Find every line in the records below that holds the word "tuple", and copy each one.

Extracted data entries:
[Start of Attachment]
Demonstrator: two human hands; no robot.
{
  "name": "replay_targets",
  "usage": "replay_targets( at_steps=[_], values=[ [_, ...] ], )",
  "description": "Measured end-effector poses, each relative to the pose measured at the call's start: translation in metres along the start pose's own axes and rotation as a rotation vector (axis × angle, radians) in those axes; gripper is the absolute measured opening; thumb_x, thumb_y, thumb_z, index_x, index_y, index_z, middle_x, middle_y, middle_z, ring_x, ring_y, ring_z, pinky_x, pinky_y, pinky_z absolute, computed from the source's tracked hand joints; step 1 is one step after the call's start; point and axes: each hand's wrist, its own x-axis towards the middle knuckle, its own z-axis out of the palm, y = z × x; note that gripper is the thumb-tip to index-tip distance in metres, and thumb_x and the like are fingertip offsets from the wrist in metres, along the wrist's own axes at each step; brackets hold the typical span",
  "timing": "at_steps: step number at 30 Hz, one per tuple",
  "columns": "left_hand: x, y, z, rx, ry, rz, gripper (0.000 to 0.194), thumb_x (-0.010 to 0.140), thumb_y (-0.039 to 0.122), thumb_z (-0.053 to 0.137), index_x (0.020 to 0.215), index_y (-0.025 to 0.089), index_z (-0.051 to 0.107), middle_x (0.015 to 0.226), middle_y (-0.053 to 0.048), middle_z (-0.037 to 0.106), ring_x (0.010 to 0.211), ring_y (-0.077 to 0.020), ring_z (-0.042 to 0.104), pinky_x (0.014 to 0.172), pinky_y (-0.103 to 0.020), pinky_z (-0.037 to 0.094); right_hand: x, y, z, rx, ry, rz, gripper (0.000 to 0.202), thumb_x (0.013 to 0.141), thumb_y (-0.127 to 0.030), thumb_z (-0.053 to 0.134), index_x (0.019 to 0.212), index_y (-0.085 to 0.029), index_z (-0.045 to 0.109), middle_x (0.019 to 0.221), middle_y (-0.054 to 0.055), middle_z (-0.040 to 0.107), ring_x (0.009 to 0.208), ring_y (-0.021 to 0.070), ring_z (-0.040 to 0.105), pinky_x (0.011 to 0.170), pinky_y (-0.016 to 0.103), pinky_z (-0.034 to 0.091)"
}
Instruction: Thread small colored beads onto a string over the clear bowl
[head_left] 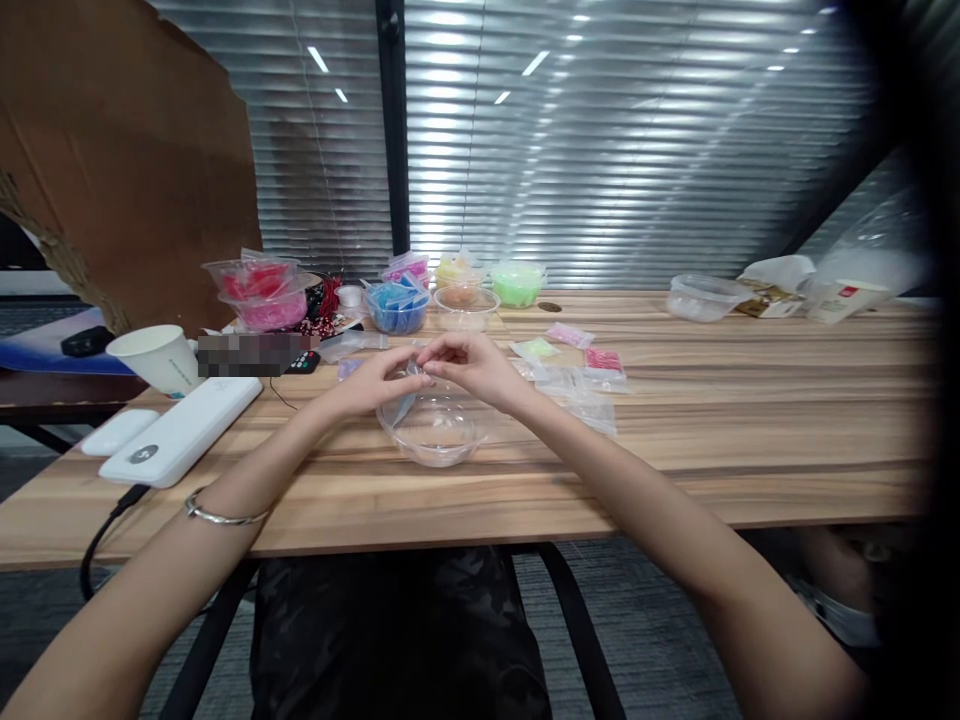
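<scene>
Head view: left hand [386, 380] and right hand [469, 365] close together over clear bowl [442, 430], fingertips pinched on small clear bag [407, 392]. Bag hangs at bowl's far left side. Bowl on wooden table [712, 430], near front edge. Small packets [604, 362] right of bowl. Blue-filled tub [397, 308] and green-filled tub [517, 285] behind. White power bank [180, 432] at left, beside paper cup [155, 358].
</scene>
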Motion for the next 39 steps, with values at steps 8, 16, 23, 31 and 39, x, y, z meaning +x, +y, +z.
replay_targets(
  at_steps=[8,16,23,31,39],
  values=[
    [0.0,-0.002,0.0,0.015,0.005,-0.001,0.044,0.085,0.052,0.055,0.11,0.016,0.059,0.113,-0.007,0.063,0.105,-0.0236,0.057,0.093,-0.035,0.044,-0.001,-0.002,0.001,-0.011,0.013,-0.008,0.01,0.081,-0.019,0.062,0.089,-0.018,0.068,0.092,0.004,0.069,0.083,0.0168,0.064,0.075,0.031,0.052],
    [0.001,-0.004,0.001,0.015,0.019,0.019,0.047,0.086,0.053,0.054,0.116,0.017,0.057,0.12,-0.009,0.06,0.113,-0.0268,0.053,0.097,-0.038,0.043,-0.002,-0.003,0.003,-0.07,0.035,-0.085,0.019,0.083,-0.013,0.055,0.095,-0.018,0.069,0.098,0.005,0.069,0.087,0.0172,0.064,0.079,0.033,0.052],
    [-0.001,-0.001,0.001,-0.03,0.034,0.032,0.043,0.089,0.05,0.051,0.117,0.018,0.054,0.12,-0.007,0.058,0.113,-0.0239,0.053,0.098,-0.036,0.042,-0.002,-0.003,0.003,-0.125,0.096,-0.118,0.027,0.078,-0.005,0.046,0.088,-0.018,0.067,0.093,0.003,0.068,0.088,0.0165,0.063,0.08,0.032,0.05],
    [-0.002,-0.004,0.003,-0.095,0.1,0.049,0.037,0.092,0.047,0.047,0.117,0.02,0.049,0.118,-0.006,0.055,0.115,-0.0218,0.051,0.101,-0.035,0.04,-0.005,-0.017,0.005,-0.384,0.037,-0.196,0.019,0.082,-0.012,0.051,0.096,-0.02,0.062,0.102,0.005,0.061,0.097,0.0196,0.054,0.088,0.035,0.043],
    [-0.002,0.002,-0.015,0.101,0.118,0.052,0.044,0.097,0.046,0.033,0.133,0.023,0.043,0.138,-0.009,0.048,0.126,-0.0229,0.046,0.105,-0.036,0.038,-0.011,-0.02,0.002,-0.569,0.019,-0.193,0.005,0.091,-0.019,0.051,0.09,-0.02,0.056,0.092,0.003,0.062,0.093,0.0206,0.049,0.083,0.032,0.039]
  ],
)
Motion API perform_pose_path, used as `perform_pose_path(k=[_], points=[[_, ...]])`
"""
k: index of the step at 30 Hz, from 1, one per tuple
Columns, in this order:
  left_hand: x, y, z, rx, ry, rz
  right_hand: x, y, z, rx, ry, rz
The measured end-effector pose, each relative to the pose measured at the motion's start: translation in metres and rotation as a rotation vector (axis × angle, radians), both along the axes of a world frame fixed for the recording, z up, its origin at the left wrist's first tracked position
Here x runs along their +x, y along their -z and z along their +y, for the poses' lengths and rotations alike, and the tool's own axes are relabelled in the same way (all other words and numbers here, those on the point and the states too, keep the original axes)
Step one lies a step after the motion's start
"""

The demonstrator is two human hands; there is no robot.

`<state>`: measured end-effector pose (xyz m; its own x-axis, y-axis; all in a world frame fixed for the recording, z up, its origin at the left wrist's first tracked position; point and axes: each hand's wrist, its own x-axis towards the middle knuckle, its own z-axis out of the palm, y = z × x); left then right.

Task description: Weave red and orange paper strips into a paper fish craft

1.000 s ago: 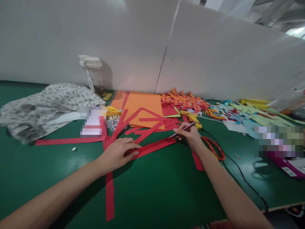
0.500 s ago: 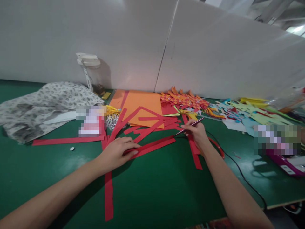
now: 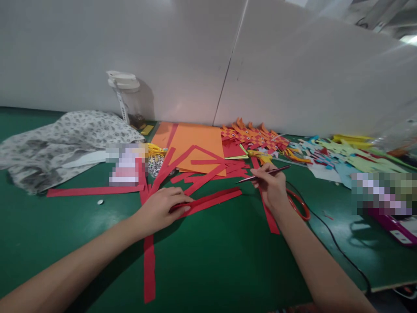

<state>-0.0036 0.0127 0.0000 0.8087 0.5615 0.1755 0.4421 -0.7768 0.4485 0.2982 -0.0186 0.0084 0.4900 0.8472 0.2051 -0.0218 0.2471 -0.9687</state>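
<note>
L hand (image 3: 165,208) holding red strip (image 3: 215,201), long, folded lengthwise, R hand (image 3: 269,186) gripping slim dk tool (image 3: 281,168)

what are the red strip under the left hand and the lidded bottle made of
Red strip: probably matte paper, thin and creased lengthwise. Lidded bottle: clear plastic or glass, being see-through; its smooth, opaque off-white lid is likely plastic.

No text readable with certainty. Strap (image 3: 122,106) on bottle (image 3: 133,102), far left: dark lettering, too small and blurred. Left packet (image 3: 125,169) and right bundle (image 3: 381,191): pixelated, surface hidden. Purple object (image 3: 389,225), right: small marks, not legible.
</note>
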Motion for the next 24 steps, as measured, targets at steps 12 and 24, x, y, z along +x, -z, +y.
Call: perform_pose_path(k=[12, 24], points=[[0.001, -0.002, -0.001, 0.003, 0.014, -0.012, -0.062, 0.003, -0.016, -0.23, -0.374, -0.196], [0.001, -0.003, -0.002, 0.004, 0.001, 0.001, 0.001, 0.016, 0.004, -0.193, -0.179, -0.102]])
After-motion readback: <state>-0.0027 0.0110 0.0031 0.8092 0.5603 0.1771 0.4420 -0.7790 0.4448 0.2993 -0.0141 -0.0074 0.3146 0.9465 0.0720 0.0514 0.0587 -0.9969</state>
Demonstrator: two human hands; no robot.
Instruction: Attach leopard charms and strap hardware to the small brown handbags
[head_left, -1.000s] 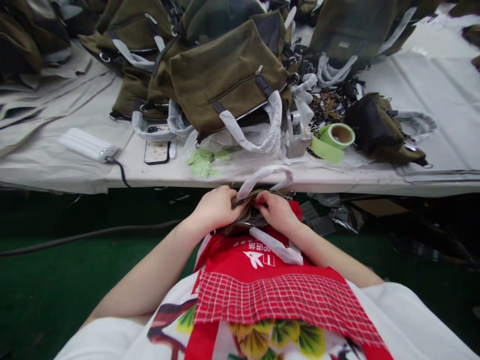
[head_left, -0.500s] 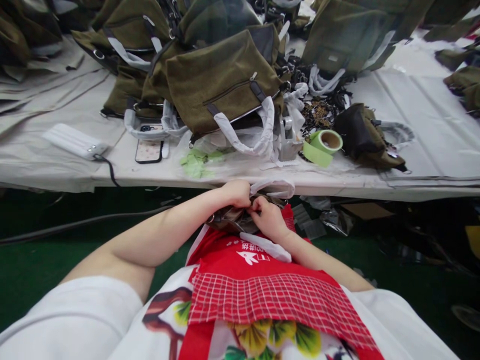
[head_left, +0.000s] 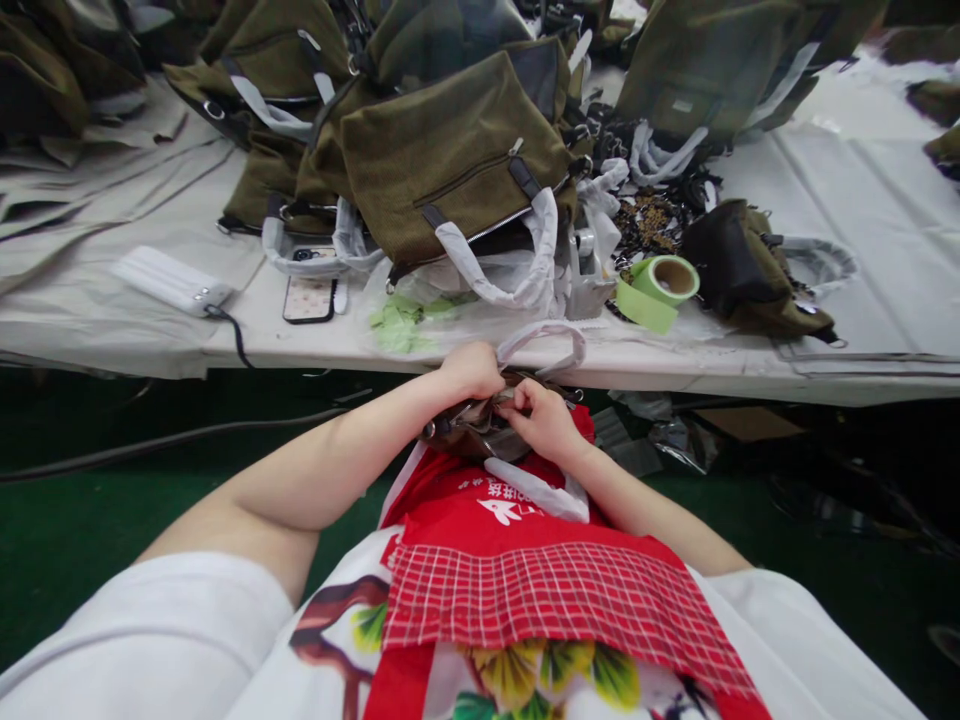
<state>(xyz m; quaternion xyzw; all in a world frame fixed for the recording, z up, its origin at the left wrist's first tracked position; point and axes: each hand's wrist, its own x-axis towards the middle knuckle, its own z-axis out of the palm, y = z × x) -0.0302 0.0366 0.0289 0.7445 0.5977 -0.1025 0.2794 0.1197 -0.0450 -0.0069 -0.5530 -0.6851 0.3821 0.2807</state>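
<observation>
A small brown bag point(head_left: 469, 432) with handles wrapped in white rests on my lap, against the red apron point(head_left: 465, 500), just below the table edge. Its top is open between my hands. My left hand point(head_left: 475, 370) is closed on the bag's far-left rim, back of the hand up. My right hand point(head_left: 546, 420) pinches at the bag's opening from the right, thumb and index finger close together. Whether something small is between those fingertips is too small to tell. One wrapped handle point(head_left: 544, 335) stands up beyond my hands, the other point(head_left: 536, 488) droops over the apron.
Olive bags point(head_left: 450, 150) with wrapped handles crowd the white table point(head_left: 247, 345). Along its front lie a white power bank point(head_left: 169, 280) with a black cable, a phone point(head_left: 309, 298), green scraps point(head_left: 401, 322), a green tape roll point(head_left: 673, 280) and a smaller bag point(head_left: 750, 270).
My right hand has shifted slightly, its fingers more raised, and the bag's opening shows wider. The view has moved a little, so the table's items appear further right.
</observation>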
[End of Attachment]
### [RESPONSE TO THE EXERCISE]
  "timing": "at_steps: step number at 30 Hz, one per tuple",
k: index of the step at 30 Hz, from 1, one per tuple

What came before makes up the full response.